あれが禁書か。ゲームで見たグラフィックとよく似ている。
「よいせっと。あんた、リーズとか言ったねぇ?」
「そうよ」
「これをあんたにやる!」
「これって?」
「恐ろしく古い錬金術の本さね。うちじゃ一番のお宝だねぇ。リーズも錬金術師なんだろう? これはきっとあんたの役に立ってくれるよぉ。そんな気がするんだぁ」
「錬金術の本……!」
リーズが弾かれたようにオレを見た。オレは頷くことで返す。
「ありがとう、クレマンスさん! 大事にするね!」
「ヒヒッ。立派な錬金術師になるんだねぇ」
「うん!」
◇
「これがギスケの言ってた必要な物?」
本屋からの帰り道、大事そうに古い本を抱いたリーズが問いかけてきた。その赤い瞳は、期待に揺れている。
「そうだよ。その本は、魂の扱いについて書かれているんだ。護魂符の作り方もその本に書いてあるはずだよ。それがあれば、ギーを助けに行ける」
「ギスケって本当になんでも知っているのね。普通は知らないはずよね? なんで? なんで知ってるの?」
「それは……」
うーん……。前世でゲームをしたからだけど、ちょっと説明が難しいな。
どう説明しようか迷っていると、リーズが神妙な顔で口を開く。
「ひょっとして、神様なの?」
「え? 違うよ?」
どうして神様なんて言葉が出てきたんだろう?
「そうよね。言えないわよね。そういうことにしておいてあげるわ」
「え? あ、ちょっと!?」
リーズはひとりでに納得して何度も頷いた後、速足で歩き始めた。
「早く読みたいの。急ぐわよ!」
「待ってよ、リーズ」
◇
その後、常宿にしている『虎穴』に帰ったオレたち。リーズはガエルの作ってくれた昼食を食べると、すぐに部屋に戻ってしまった。きっと禁書を読むつもりなのだろう。
リーズには護魂符を作ってもらわなくてはいけない。オレはそのサポートをしないとな。
まだギーの魂は無事だ。それはなんとなく勘のようなものでわかる。だが、いつまでも無事なわけではない。
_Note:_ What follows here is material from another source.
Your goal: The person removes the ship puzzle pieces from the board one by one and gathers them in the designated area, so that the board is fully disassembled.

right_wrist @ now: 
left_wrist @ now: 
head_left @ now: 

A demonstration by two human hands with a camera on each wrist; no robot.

できる限りソウルイーターの討伐を急いだ方がいいのは事実だ。
そうなってくると、護魂符の材料の問題が出てくる。いくら作り方を知っていても、材料がなくてはどうしようもない。
「となると、ダンジョンだな……」
護魂符の材料はその大半が店で買えるが、一つだけダンジョンで手に入れないといけないものがある。それが反魂香と呼ばれる香木の一つだ。これがドロップするのは、ダンジョンの第十階層の階層ボスを倒す必要がある。
第十階層のボスのレアドロップが反魂香なのだ。これが少なくともオレとリーズの分、二つは必要だ。
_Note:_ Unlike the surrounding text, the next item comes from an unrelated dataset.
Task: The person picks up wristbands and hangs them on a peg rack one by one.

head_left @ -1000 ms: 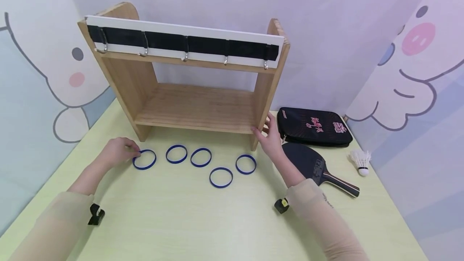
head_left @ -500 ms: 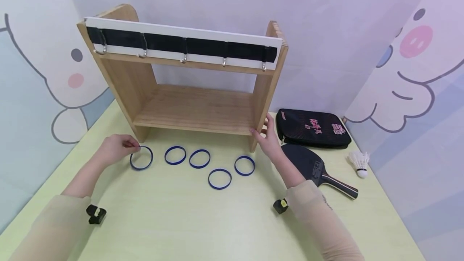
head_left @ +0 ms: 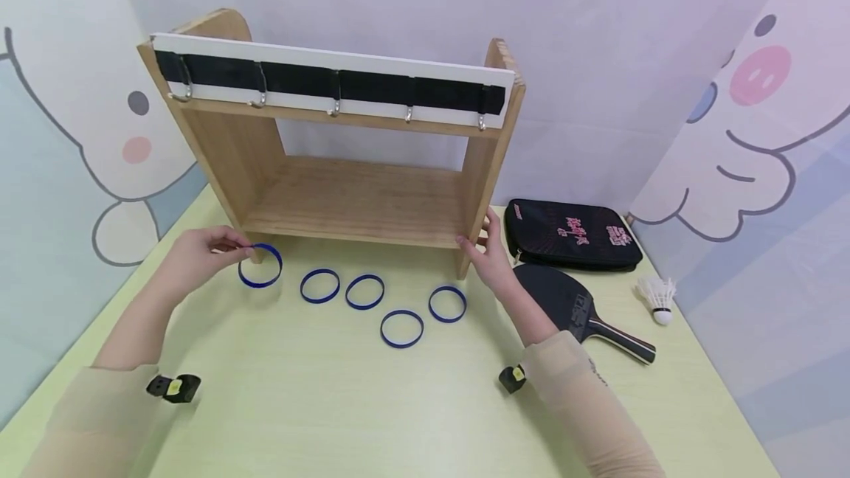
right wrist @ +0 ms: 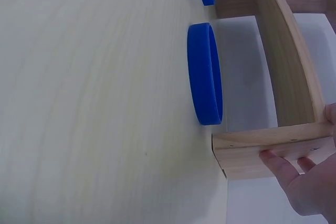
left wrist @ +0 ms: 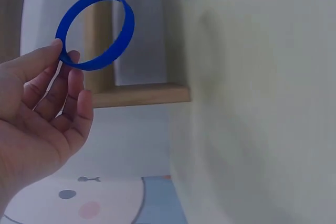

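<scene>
My left hand (head_left: 199,257) pinches a thin blue ring (head_left: 260,285) between thumb and fingertips, in front of the wooden shelf's left leg. In the left wrist view, the ring (left wrist: 126,30) is raised clear of the table, its opening partly facing the camera. Several more blue rings lie flat on the table, among them one ring (head_left: 448,321) close to the shelf's right leg. With thumb at the front edge and fingers on the outer side, my right hand (head_left: 493,257) holds the right panel of the wooden shelf (head_left: 365,198). The right wrist view shows those fingers (right wrist: 281,167) against the wood.
A white strip with a black band (head_left: 299,80) runs across the shelf's top front, bearing several metal hooks (head_left: 335,107). Right of the shelf lie a black zip case (head_left: 574,234), a table tennis bat (head_left: 558,297) and a shuttlecock (head_left: 659,299). Printed walls stand close behind and beside.
My left hand has lifted the leftmost blue ring off the table and raised it toward the shelf's left leg. The right hand keeps its hold on the shelf.
</scene>
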`<move>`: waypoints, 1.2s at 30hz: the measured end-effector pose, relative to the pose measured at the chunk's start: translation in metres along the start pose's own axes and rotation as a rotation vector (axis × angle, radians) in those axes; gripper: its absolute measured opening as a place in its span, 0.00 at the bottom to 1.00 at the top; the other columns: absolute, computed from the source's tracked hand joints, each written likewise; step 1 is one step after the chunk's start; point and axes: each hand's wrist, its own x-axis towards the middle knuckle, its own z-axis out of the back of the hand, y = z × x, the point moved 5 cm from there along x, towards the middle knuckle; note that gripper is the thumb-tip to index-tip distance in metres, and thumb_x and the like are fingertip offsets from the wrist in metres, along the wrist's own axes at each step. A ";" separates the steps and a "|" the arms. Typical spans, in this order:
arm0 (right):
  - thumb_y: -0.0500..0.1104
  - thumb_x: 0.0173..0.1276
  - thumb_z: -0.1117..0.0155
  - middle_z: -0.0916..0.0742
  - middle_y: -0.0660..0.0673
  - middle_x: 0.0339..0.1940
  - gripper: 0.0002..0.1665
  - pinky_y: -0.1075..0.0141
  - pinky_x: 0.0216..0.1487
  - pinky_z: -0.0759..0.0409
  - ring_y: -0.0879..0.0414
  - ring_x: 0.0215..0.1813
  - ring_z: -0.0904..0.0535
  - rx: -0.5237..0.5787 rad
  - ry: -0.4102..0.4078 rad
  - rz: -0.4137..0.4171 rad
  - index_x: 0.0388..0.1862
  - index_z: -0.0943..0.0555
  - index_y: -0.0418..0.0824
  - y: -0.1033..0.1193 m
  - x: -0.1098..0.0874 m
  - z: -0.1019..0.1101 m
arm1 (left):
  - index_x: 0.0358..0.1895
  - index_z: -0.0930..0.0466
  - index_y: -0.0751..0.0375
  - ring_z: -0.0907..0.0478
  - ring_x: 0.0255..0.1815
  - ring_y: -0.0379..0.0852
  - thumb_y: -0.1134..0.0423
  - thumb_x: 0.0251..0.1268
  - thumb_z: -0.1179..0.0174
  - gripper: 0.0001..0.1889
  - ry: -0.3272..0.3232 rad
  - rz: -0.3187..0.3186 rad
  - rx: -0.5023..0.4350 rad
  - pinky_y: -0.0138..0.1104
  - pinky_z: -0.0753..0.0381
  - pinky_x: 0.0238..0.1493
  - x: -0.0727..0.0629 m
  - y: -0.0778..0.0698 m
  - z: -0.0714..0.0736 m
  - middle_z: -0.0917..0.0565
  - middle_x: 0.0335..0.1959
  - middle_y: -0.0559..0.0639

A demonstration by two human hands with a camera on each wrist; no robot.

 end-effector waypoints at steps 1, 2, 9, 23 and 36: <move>0.36 0.69 0.43 0.38 0.28 0.66 0.43 0.43 0.56 0.26 0.32 0.56 0.30 0.000 0.001 -0.001 0.74 0.56 0.46 0.000 0.000 0.000 | 0.40 0.18 0.60 0.25 0.31 0.31 0.57 0.62 0.37 0.10 -0.019 -0.002 -0.005 0.28 0.26 0.29 -0.001 -0.005 0.004 0.15 0.33 0.50; 0.36 0.69 0.43 0.38 0.28 0.66 0.43 0.43 0.56 0.26 0.32 0.56 0.30 0.000 0.002 -0.001 0.74 0.56 0.46 0.000 0.000 0.000 | 0.41 0.18 0.60 0.25 0.31 0.30 0.56 0.63 0.38 0.11 -0.032 0.001 -0.013 0.27 0.26 0.29 -0.001 -0.009 0.008 0.15 0.33 0.47; 0.37 0.69 0.44 0.39 0.28 0.65 0.43 0.42 0.56 0.27 0.32 0.58 0.31 0.002 0.017 -0.008 0.74 0.57 0.47 0.001 0.001 0.000 | 0.44 0.19 0.58 0.24 0.33 0.35 0.50 0.63 0.40 0.16 -0.099 0.043 -0.049 0.25 0.27 0.31 -0.001 -0.037 0.032 0.18 0.32 0.37; 0.36 0.70 0.44 0.39 0.27 0.64 0.43 0.42 0.56 0.27 0.32 0.57 0.31 -0.009 0.027 0.022 0.74 0.58 0.45 0.001 0.001 -0.001 | 0.44 0.17 0.57 0.26 0.39 0.26 0.58 0.62 0.38 0.11 -0.336 0.002 -0.220 0.17 0.31 0.36 0.002 -0.081 0.084 0.22 0.35 0.25; 0.35 0.69 0.44 0.38 0.26 0.63 0.42 0.42 0.56 0.26 0.31 0.57 0.30 -0.019 0.014 0.015 0.73 0.57 0.43 0.002 0.000 -0.001 | 0.40 0.18 0.71 0.22 0.32 0.41 0.66 0.47 0.28 0.17 -0.685 -0.104 -0.892 0.20 0.22 0.37 0.017 -0.108 0.136 0.16 0.32 0.50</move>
問題は、『狼の爪牙』のメンバーがソウルイーター狩りに協力してくれるかどうかだが……。このあたりも根回ししておかないとな。
とりあえず、ジルたち『狼の爪牙』のみんなに会いに行こう。ソウルイーター討伐に力を貸してもらえなくても、第十階層の攻略には力を貸してくれるはずだし。
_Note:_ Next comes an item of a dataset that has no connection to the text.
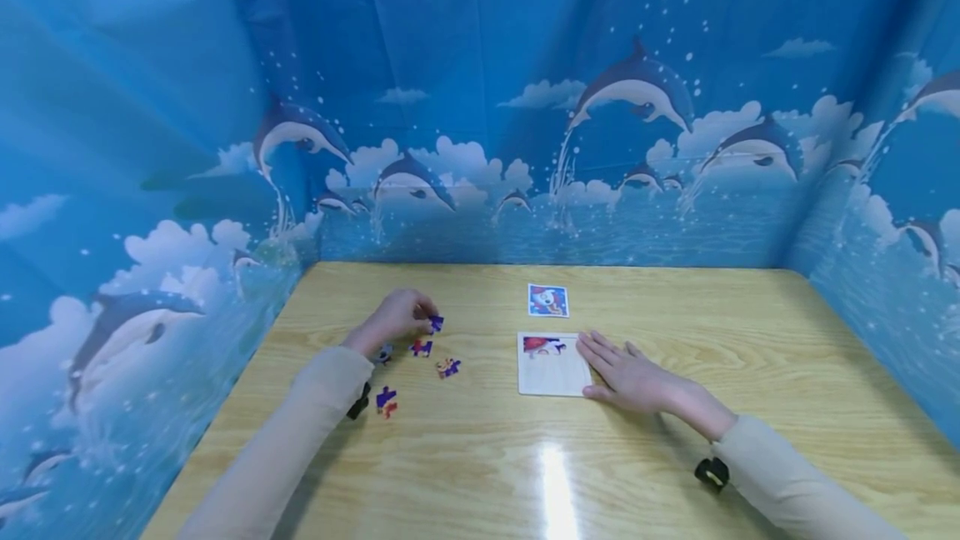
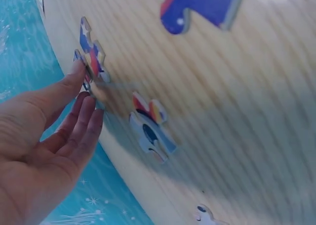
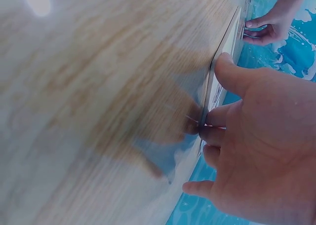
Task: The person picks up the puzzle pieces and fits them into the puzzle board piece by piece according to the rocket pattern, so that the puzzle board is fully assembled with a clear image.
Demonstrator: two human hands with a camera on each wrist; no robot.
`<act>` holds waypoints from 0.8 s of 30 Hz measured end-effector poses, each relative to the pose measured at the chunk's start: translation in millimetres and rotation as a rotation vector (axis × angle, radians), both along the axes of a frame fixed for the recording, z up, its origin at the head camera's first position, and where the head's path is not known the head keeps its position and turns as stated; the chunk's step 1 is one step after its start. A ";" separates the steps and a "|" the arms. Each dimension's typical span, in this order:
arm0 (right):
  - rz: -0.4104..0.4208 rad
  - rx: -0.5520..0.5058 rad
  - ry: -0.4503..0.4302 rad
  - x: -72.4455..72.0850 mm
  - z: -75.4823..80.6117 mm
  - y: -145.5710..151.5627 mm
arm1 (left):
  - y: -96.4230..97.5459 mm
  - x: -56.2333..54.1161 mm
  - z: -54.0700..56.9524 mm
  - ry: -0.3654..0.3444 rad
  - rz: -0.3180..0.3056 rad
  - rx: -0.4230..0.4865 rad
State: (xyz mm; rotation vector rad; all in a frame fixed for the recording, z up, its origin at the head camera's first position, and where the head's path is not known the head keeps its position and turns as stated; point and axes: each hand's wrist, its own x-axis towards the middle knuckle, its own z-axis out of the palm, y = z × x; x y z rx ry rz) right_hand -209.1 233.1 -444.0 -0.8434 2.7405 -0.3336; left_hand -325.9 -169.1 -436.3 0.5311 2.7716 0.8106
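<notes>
My left hand [image 1: 396, 317] pinches a purple jigsaw piece [image 1: 436, 323] between thumb and fingers; in the left wrist view the fingers partly cover it. Just beside that hand lie a red and purple piece [image 1: 422, 348] and a grey-white piece [image 2: 149, 129], the latter half hidden by the hand in the head view. On the right, a square puzzle board [image 1: 553, 375] has a few joined pieces [image 1: 542, 346] in its upper left corner. My right hand [image 1: 626, 375] rests on the board's right edge, fingers extended.
A small picture card [image 1: 548, 301] lies behind the board. Other loose pieces, an orange and purple one [image 1: 448, 368] and a purple one [image 1: 386, 397] with an orange bit beside it, lie left of the board. Blue dolphin-print sheets [image 1: 480, 148] enclose the wooden table.
</notes>
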 end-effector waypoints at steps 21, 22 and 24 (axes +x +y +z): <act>-0.003 -0.022 -0.016 1.9 3.4 -0.4 | 5.1 -2.5 17.2 0.002 0.060 0.133; -0.003 -0.022 -0.017 1.4 3.1 -0.4 | 7.6 -3.1 18.8 -0.014 0.066 0.149; -0.004 -0.025 -0.018 0.9 3.6 -1.0 | 13.3 -4.1 22.5 -0.043 0.063 0.182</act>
それに、ここ最近クレマンスのことがあって『狼の爪牙』の誘いを断り続けていた。その埋め合わせもしないとな。
「そういえば、ジルたちってどこにいるんだろう?」
ゲームではパーティに編成すれば勝手に冒険に付いて来たが、現実はそんなに便利じゃない。まずは会って話さないと。